Turkey has a long history of geopolitically playing both sides against the middle. It played a key role in looting virtually all of Aleppo’s industrial equipment that was all ripped out of the factory floors and trucked to Turkey, to end up in the hands of, I am sure, Erdogan party supporters. We know of Turkey’s buying ISIS oil in an operation so big it could be seen from the moon by an astronaut with a child’s telescope. US pilots were telling VT early on that they were not allowed to bomb these oil tanker convoys when they are the kind of target that fighter bomb pilots dream of.

VT also discovered that, during the time when Erdogan was making nice to Iran and Israel, he was letting Israeli Air Force planes conduct practice bombing runs over geography similar to what Israeli pilots would face when penetrating Iran’s air defenses.

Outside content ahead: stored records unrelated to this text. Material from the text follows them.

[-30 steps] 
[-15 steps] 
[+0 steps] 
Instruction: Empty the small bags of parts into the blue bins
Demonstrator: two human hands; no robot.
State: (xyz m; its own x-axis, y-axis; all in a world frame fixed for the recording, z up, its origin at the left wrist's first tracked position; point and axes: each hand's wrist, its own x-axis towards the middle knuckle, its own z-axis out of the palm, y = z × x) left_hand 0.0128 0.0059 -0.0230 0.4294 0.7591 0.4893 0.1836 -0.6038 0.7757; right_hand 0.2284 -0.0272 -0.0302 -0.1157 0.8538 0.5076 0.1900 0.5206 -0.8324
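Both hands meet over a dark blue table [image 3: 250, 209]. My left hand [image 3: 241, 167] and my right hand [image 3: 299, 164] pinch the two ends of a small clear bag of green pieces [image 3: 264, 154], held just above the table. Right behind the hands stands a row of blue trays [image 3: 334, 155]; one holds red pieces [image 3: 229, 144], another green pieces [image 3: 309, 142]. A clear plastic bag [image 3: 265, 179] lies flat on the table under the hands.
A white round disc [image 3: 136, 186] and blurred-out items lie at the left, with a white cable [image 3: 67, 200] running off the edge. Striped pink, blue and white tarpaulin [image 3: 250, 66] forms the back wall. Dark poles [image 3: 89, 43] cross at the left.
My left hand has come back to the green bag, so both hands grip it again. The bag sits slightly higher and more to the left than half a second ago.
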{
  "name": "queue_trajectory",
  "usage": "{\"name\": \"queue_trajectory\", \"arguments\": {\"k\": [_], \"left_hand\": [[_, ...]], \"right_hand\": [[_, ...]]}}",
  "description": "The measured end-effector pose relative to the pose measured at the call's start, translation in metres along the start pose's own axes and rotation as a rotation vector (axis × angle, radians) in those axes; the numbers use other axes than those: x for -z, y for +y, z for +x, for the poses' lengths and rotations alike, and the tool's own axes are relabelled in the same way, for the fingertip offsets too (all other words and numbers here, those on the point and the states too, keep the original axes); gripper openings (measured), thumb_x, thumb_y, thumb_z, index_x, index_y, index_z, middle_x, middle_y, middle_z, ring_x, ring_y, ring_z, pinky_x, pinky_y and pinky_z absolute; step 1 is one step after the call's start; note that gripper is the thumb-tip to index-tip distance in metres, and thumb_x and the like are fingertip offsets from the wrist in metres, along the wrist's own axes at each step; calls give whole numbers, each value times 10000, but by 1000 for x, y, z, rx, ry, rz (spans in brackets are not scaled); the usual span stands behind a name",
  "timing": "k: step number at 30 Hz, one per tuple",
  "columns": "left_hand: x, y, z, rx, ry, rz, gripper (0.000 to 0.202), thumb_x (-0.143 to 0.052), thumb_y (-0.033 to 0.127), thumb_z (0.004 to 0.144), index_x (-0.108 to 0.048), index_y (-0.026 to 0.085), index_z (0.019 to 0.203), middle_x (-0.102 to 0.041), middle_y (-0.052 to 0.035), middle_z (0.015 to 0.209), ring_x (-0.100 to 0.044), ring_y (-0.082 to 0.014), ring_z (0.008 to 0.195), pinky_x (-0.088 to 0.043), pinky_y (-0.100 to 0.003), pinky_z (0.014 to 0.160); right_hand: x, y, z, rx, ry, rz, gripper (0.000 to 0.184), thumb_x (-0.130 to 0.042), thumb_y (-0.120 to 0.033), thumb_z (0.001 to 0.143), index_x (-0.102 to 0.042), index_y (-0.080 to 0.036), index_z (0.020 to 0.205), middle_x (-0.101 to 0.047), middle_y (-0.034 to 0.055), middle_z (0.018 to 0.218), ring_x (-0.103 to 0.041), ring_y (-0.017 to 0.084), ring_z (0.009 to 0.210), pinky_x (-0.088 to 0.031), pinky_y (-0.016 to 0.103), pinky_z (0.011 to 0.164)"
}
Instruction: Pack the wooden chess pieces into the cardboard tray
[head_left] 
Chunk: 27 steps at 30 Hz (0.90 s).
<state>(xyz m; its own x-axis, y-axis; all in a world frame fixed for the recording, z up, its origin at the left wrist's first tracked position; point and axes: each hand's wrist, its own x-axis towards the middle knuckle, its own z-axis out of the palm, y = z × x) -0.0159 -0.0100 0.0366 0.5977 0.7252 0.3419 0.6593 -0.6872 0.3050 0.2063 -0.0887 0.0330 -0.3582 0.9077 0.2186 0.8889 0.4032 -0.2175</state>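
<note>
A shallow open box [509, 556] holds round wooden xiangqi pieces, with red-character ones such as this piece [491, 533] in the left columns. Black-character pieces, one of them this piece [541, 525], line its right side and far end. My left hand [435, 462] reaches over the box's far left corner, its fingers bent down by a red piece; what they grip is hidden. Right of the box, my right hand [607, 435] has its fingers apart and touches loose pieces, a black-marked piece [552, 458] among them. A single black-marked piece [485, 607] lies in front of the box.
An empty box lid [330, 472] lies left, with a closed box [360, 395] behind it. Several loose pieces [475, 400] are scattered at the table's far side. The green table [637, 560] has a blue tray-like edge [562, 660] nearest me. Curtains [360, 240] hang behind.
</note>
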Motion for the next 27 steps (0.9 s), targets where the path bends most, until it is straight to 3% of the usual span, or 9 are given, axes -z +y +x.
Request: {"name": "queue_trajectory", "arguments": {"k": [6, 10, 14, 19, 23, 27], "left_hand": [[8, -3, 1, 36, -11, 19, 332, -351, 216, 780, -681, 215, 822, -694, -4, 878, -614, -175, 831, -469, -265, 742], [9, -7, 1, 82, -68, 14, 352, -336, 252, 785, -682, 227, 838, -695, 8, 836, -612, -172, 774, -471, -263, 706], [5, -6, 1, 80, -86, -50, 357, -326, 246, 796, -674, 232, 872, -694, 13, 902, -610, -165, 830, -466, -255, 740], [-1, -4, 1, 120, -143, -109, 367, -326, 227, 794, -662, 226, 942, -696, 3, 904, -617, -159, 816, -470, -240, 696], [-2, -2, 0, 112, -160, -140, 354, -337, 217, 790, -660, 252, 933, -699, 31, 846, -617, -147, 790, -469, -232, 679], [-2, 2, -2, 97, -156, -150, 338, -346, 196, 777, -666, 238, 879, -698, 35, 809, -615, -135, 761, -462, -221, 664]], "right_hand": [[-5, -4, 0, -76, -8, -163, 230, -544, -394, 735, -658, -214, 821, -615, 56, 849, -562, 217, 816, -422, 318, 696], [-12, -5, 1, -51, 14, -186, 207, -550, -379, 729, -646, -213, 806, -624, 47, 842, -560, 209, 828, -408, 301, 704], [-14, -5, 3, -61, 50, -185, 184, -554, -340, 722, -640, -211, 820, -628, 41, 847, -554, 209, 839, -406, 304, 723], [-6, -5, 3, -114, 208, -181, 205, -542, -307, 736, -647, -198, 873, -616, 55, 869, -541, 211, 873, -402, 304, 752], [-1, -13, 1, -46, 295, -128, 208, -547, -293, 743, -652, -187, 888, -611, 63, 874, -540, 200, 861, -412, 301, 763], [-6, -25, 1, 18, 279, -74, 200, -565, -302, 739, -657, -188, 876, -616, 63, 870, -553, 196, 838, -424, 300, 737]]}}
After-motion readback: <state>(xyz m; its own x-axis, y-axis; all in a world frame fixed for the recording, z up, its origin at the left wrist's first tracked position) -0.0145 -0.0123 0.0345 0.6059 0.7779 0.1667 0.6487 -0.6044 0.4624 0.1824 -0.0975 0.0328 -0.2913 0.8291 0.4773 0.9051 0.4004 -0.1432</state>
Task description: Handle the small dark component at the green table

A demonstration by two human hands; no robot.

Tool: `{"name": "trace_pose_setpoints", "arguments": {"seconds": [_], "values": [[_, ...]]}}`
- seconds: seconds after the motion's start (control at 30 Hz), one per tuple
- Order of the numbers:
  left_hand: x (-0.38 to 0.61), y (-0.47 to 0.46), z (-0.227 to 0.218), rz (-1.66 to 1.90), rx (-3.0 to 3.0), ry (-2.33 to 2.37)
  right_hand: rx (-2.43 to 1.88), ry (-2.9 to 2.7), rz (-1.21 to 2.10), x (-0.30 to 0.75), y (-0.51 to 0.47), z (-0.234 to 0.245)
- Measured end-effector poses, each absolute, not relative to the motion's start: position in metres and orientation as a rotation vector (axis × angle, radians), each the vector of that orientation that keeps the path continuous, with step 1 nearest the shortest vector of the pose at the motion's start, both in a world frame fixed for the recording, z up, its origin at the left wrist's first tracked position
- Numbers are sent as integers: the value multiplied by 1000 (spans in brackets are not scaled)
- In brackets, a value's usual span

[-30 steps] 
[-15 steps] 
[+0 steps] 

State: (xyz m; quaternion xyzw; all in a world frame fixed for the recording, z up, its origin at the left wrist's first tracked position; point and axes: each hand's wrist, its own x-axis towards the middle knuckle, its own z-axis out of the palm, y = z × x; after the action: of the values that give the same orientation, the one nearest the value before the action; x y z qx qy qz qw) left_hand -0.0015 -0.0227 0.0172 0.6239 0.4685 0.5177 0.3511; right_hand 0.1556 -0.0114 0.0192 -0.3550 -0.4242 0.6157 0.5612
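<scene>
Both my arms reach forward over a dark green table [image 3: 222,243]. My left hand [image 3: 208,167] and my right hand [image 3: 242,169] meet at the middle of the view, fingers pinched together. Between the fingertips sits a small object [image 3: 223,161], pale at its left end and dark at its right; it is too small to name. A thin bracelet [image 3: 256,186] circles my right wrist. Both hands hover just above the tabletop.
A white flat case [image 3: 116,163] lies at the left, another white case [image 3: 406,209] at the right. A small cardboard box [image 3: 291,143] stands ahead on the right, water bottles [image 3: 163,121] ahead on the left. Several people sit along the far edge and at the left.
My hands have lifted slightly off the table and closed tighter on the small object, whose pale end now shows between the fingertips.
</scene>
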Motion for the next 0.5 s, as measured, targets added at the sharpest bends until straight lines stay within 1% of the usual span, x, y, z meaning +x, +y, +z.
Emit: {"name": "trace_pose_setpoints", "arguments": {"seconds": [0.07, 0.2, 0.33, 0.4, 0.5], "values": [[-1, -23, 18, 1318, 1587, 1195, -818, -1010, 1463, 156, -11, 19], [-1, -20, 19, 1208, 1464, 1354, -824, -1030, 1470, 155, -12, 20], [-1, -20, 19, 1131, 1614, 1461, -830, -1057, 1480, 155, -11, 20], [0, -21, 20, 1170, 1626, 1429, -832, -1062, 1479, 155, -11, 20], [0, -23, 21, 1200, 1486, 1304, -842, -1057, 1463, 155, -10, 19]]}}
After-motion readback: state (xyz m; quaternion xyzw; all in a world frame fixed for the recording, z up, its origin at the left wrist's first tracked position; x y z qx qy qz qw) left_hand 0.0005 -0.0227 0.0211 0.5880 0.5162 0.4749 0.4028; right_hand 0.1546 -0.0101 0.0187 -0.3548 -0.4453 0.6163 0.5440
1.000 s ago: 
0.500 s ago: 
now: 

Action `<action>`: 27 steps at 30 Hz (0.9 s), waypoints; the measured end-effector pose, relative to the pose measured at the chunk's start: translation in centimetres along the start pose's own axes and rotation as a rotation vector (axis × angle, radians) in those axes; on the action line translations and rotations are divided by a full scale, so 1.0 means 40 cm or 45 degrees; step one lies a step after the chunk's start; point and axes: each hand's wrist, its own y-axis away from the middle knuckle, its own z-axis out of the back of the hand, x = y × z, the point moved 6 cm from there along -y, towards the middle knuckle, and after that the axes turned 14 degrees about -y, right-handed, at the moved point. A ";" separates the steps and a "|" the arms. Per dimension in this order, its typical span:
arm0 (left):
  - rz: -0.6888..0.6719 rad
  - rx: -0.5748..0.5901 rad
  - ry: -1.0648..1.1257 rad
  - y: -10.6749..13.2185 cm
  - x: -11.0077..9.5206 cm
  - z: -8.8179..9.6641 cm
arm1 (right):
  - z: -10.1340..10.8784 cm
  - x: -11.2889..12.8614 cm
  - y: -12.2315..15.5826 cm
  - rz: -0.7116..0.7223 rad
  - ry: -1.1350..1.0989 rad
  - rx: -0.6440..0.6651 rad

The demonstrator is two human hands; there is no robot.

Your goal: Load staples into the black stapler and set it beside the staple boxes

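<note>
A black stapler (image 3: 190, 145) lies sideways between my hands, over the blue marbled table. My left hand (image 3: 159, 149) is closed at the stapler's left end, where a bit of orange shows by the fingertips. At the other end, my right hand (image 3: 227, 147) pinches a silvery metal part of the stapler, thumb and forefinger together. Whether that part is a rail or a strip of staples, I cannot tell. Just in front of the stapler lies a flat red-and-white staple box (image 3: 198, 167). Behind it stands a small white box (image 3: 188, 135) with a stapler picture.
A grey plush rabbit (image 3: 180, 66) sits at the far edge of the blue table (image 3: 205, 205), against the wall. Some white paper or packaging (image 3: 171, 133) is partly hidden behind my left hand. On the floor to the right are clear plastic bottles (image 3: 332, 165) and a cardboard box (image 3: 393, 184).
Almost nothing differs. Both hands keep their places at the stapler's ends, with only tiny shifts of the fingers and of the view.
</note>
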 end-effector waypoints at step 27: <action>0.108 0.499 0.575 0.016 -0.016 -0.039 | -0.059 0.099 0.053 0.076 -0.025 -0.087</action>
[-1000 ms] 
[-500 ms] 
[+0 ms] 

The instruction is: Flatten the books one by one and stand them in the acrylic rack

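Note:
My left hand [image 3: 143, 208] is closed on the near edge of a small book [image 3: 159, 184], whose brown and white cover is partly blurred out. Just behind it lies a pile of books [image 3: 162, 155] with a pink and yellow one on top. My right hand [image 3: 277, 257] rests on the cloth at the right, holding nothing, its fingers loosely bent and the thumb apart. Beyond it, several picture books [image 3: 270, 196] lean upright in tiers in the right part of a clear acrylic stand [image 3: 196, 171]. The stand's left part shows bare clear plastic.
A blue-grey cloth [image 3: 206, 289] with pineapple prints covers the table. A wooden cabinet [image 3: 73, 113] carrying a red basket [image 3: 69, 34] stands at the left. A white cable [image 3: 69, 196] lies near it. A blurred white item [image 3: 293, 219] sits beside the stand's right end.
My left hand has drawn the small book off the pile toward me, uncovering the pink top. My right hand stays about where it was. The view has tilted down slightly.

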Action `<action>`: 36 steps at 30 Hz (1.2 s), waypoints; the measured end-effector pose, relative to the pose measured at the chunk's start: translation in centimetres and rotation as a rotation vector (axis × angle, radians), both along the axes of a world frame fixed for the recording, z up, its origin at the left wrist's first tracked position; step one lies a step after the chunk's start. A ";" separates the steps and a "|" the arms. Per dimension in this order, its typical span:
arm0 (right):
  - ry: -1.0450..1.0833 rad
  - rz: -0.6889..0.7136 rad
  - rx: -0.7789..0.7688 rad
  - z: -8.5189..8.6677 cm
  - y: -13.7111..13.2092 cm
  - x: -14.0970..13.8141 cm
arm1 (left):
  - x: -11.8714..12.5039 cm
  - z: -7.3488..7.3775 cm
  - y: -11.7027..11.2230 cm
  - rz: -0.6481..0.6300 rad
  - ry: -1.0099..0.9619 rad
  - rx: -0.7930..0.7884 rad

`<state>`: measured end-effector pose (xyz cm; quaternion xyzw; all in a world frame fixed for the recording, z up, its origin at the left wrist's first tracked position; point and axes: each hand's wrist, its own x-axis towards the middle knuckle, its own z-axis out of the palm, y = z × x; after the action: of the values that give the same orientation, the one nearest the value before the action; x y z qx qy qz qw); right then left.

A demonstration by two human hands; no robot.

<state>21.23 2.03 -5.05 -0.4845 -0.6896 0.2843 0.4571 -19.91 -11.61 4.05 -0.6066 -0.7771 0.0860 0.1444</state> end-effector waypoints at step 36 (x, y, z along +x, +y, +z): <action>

Not all the Israeli planes returned from those training missions, with some staying over, being shuffled into Georgia and later Azerbaijan for prestaging for use in an attack on Iran’s nuclear facilities. Israel’s threat to “go it alone” was not all bluff.

Gordon Duff and I knew that Israel would want to have bases on Iran’s border for air search and rescue for any downed pilots, and also a drone base for surveillance missions. We decided to go looking on Google Earth one night, and it took us only about 30 minutes to find the drone base – an isolated section on a western Azerbaijan base with its own hanger and access road, with the giveaway being a worn spot in the grass that drones would be using to make night take offs and landings. At the time, Israel was a big customer for Azerbaijan oil, with Baku buying a lot of Israeli military equipment.

On the plus side, Turkey was a big help to Iran during the crunch of the sanctions with a huge border traffic in needed consumer goods, and also in gold trading that was converted to hard currency in Dubai banks. The same banks were popular with US Congressmen on summer junkets to convert their collected gratuity cash into bearer bonds before their stopover in Switzerland on the way home. But the American press would never dare touch stories like these.

While we feel empathy for the Turkish people, a case can be made for the old saying, “Be careful what you do unto others, that they may do unto to you”. When Erdogan asked his people to sell their gold and buy lira, he knew he was asking them to throw themselves onto the funeral pyre; for if he did not survive the current crunch, he did not care if they didn’t.

Turks are not stupid. They never have been. If they have a hard currency stash, they will conserve it to save their families, as that is their main responsibility. As for Erdogan and his ruling party, saving the country is their responsibility.